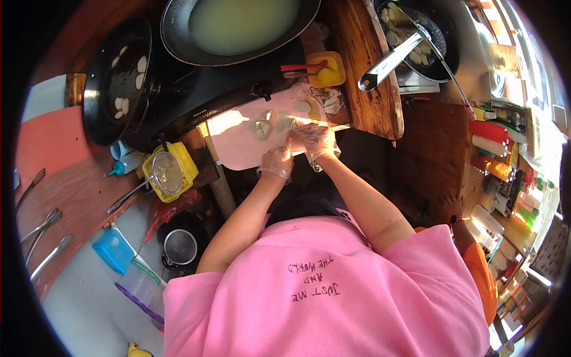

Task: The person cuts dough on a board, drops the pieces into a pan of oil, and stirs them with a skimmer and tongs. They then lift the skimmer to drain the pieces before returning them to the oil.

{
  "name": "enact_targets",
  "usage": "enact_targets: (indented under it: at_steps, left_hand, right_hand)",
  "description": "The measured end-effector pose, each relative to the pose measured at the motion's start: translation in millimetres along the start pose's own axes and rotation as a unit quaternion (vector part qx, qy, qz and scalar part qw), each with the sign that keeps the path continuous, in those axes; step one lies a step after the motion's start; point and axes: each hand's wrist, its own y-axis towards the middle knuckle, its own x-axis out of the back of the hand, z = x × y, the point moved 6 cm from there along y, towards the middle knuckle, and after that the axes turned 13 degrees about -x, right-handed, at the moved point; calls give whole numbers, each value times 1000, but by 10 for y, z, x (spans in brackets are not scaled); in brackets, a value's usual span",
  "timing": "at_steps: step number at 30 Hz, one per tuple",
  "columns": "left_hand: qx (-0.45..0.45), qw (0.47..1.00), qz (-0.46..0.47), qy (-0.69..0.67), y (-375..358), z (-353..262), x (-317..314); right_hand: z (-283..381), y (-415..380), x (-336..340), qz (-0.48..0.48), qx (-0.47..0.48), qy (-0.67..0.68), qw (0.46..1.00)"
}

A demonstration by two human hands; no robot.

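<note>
Both my hands wear clear plastic gloves and meet over the front part of a pink board (232, 146). My left hand (278, 160) has its fingers bent inward against those of my right hand (317, 141). The fingers of both look closed together; whatever lies between them is hidden. Just beyond them a pale whitish lump (262, 129) rests on the board, which looks like dough. More pale pieces (305, 107) lie near the board's far right side, washed out by bright sunlight.
Behind the board stands a large pan of cloudy liquid (244, 27). A dark pan (116, 83) on the left and a strainer pan (419, 44) on the right hold pale pieces. A yellow tub (336, 68), a yellow basket (187, 157) with a sieve (167, 172), and a wooden ledge (375, 89) surround the board.
</note>
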Motion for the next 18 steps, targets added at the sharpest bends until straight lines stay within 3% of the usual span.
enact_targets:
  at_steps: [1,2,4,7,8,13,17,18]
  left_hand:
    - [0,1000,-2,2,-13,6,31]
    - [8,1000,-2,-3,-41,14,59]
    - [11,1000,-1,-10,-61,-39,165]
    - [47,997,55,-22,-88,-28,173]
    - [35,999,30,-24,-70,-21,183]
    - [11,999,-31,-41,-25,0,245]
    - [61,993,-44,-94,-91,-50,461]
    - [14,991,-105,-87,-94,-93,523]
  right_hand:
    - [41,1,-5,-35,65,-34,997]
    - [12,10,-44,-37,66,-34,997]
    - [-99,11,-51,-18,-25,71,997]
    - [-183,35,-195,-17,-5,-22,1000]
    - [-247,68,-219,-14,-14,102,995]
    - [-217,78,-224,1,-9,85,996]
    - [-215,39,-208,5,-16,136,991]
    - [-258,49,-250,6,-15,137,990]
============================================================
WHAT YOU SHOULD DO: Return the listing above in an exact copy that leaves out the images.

EXERCISE RESULT:
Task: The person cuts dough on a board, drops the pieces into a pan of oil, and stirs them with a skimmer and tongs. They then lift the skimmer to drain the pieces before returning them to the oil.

{
  "name": "enact_targets",
  "usage": "enact_targets: (indented under it: at_steps, left_hand, right_hand)",
  "description": "The measured end-effector pose, each relative to the pose measured at the motion's start: translation in millimetres along the start pose's own axes and rotation as a unit quaternion (vector part qx, qy, qz and scalar part qw), each with the sign that keeps the path continuous, in those axes; step one lies a step after the motion's start; point and axes: each hand's wrist, its own y-axis towards the middle knuckle, its own x-axis out of the back of the hand, z = x × y, the point moved 6 cm from there along y, towards the middle knuckle, and after that the axes turned 13 degrees about -x, right-handed, at the moved point; calls give whole numbers, each value times 1000, but by 10 for y, z, x (spans in brackets are not scaled); in brackets, a value's usual span",
  "timing": "at_steps: step number at 30 Hz, one per tuple",
  "columns": "left_hand: qx (-0.45..0.45), qw (0.47..1.00), qz (-0.46..0.47), qy (-0.69..0.67), y (-375..358), z (-353..262), x (-317..314); right_hand: z (-283..381), y (-415..380), x (-336..340), qz (-0.48..0.48), qx (-0.47..0.48), qy (-0.67..0.68), qw (0.46..1.00)"
}

A demonstration by two human hands; no robot.

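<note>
Both my hands wear clear plastic gloves and meet over the front part of a pink board (232, 146). My left hand (278, 160) has its fingers bent inward against those of my right hand (317, 141). The fingers of both look closed together; whatever lies between them is hidden. Just beyond them a pale whitish lump (262, 129) rests on the board, which looks like dough. More pale pieces (305, 107) lie near the board's far right side, washed out by bright sunlight.
Behind the board stands a large pan of cloudy liquid (244, 27). A dark pan (116, 83) on the left and a strainer pan (419, 44) on the right hold pale pieces. A yellow tub (336, 68), a yellow basket (187, 157) with a sieve (167, 172), and a wooden ledge (375, 89) surround the board.
</note>
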Motion for the next 18 steps, targets added at the sharpest bends until straight lines stay within 3% of the usual span.
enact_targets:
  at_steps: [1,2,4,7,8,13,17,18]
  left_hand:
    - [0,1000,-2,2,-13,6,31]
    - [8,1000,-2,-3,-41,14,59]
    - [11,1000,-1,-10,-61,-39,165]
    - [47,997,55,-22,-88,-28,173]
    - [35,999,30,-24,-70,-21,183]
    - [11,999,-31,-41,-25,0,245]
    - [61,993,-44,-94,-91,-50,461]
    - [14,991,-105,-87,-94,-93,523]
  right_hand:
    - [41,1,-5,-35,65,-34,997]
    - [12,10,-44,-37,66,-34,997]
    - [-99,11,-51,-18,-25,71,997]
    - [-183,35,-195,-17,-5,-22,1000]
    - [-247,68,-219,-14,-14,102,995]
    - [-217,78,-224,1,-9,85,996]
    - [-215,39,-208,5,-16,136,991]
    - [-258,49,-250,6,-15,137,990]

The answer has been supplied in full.